DATA =>
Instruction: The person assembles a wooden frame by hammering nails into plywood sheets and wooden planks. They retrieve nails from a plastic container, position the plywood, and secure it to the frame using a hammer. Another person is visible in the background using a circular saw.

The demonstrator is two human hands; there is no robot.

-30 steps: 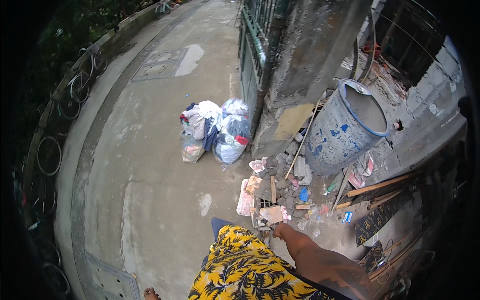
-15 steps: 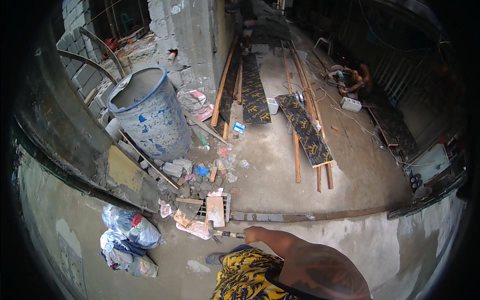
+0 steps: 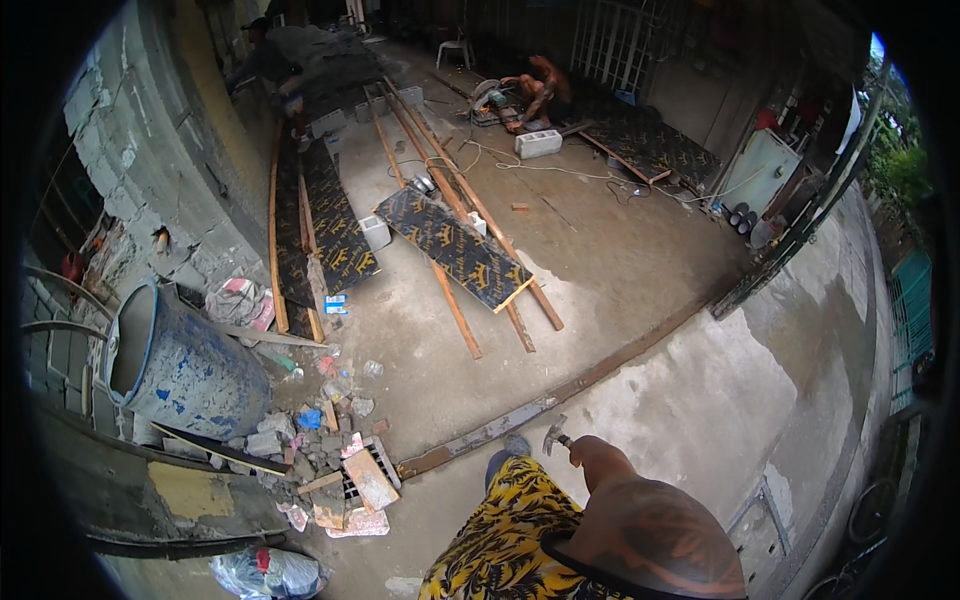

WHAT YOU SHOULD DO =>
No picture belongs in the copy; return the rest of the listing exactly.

ANSWER BOX =>
Instruction: The person assembles a wooden frame by hammering nails into plywood sheets and wooden planks. They retrieve nails from a plastic container, position the plywood, and secure it to the frame using a hammer. Another person is visible in the background using a circular saw.

The demonstrator is two human hands; there is no robot.

-30 steps: 
-15 steps: 
+0 steps: 

Response complete; there is no more output.